> TASK STATEMENT: Beginning with the line below that contains "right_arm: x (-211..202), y" and ending with the line that contains "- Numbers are", copy every line exactly. Copy nothing else.

--- START ---

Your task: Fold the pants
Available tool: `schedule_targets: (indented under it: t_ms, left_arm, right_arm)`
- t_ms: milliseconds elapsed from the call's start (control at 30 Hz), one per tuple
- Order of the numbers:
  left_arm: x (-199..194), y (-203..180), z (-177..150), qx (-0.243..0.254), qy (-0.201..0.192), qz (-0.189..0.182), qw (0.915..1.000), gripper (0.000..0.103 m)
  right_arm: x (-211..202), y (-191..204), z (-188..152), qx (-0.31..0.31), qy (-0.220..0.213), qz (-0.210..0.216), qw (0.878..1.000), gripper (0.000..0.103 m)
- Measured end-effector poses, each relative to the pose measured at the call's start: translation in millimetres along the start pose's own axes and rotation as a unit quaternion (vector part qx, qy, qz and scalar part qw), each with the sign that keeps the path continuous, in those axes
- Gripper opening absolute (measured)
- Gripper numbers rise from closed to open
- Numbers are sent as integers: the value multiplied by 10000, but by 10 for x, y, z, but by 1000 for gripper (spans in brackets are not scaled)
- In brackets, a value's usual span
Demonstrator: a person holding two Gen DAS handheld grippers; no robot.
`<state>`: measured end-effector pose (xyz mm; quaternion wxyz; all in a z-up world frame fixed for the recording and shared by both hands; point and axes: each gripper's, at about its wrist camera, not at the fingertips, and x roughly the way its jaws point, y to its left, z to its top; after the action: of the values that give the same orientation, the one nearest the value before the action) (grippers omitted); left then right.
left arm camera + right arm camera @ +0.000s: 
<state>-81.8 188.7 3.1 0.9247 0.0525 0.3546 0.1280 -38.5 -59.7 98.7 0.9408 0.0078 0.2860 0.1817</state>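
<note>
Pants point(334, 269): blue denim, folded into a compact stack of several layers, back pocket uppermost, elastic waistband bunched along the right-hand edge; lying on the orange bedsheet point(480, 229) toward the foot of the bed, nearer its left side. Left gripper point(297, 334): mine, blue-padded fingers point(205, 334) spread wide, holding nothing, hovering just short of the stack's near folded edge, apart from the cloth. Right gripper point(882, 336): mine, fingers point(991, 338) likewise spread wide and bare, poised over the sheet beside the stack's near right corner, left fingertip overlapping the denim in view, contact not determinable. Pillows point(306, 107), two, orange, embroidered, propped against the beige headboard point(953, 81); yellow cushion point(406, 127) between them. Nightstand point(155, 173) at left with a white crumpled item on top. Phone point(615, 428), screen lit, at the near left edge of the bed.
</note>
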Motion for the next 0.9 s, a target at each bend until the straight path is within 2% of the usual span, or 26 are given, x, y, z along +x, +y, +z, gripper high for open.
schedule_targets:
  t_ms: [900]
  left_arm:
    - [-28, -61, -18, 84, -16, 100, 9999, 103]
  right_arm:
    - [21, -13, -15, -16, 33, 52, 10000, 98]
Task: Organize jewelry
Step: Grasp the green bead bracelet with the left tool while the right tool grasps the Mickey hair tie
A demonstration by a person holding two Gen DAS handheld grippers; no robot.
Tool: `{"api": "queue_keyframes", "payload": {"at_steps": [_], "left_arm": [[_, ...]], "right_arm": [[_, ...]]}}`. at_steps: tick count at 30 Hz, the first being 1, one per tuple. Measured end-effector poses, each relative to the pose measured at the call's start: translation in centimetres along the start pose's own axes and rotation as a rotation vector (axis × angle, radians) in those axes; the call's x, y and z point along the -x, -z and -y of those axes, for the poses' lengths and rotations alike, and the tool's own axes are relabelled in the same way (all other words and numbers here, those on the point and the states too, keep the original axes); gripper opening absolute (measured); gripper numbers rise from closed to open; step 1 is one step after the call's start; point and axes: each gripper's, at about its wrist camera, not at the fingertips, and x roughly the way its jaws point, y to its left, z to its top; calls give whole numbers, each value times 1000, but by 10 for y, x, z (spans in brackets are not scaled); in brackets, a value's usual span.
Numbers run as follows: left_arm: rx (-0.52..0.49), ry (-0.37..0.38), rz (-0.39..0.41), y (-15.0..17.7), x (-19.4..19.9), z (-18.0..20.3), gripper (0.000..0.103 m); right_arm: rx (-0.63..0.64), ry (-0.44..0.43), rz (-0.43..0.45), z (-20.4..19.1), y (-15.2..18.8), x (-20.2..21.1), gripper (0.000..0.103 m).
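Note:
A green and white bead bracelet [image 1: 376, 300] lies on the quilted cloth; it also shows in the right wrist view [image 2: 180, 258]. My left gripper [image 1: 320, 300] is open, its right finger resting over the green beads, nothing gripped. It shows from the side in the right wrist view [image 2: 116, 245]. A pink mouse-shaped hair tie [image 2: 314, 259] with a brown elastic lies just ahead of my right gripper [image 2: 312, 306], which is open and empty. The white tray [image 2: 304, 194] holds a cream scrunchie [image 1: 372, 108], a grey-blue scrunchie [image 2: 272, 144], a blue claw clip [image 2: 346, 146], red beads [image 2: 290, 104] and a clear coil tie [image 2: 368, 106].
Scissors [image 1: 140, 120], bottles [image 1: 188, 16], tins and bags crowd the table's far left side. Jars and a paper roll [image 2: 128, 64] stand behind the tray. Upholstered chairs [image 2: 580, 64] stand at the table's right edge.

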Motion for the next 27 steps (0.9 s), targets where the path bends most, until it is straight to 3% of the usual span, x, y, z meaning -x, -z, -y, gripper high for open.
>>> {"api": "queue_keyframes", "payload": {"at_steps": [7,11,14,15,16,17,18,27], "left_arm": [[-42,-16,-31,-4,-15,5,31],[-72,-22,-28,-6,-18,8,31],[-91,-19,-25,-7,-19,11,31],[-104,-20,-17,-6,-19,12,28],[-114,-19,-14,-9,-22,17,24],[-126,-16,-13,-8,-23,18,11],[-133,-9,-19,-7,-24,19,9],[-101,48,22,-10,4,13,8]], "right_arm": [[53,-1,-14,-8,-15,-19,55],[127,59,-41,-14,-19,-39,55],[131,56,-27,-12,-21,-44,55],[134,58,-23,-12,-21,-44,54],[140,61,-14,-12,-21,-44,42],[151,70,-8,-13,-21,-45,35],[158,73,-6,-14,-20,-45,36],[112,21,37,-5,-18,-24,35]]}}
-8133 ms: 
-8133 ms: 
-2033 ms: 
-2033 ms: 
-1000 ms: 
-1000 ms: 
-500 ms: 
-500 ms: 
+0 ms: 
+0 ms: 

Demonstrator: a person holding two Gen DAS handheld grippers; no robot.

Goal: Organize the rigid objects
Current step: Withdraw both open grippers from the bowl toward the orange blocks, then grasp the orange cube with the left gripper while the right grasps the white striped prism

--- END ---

> FINAL ANSWER:
  right_arm: x (-211..202), y (-191..204), z (-188..152), qx (-0.31..0.31), qy (-0.220..0.213), qz (-0.210..0.216), qw (0.878..1.000), gripper (0.000..0.103 m)
- Measured end-effector poses, each relative to the pose measured at the call's start: translation in millimetres along the start pose's own axes and rotation as a unit quaternion (vector part qx, qy, qz and scalar part qw), each with the sign that keeps the path continuous, in those axes
- Gripper opening absolute (measured)
- Gripper numbers rise from closed to open
- Numbers are sent as integers: the value multiplied by 10000, but by 10 for x, y, z, but by 1000 for gripper (spans in brackets are not scaled)

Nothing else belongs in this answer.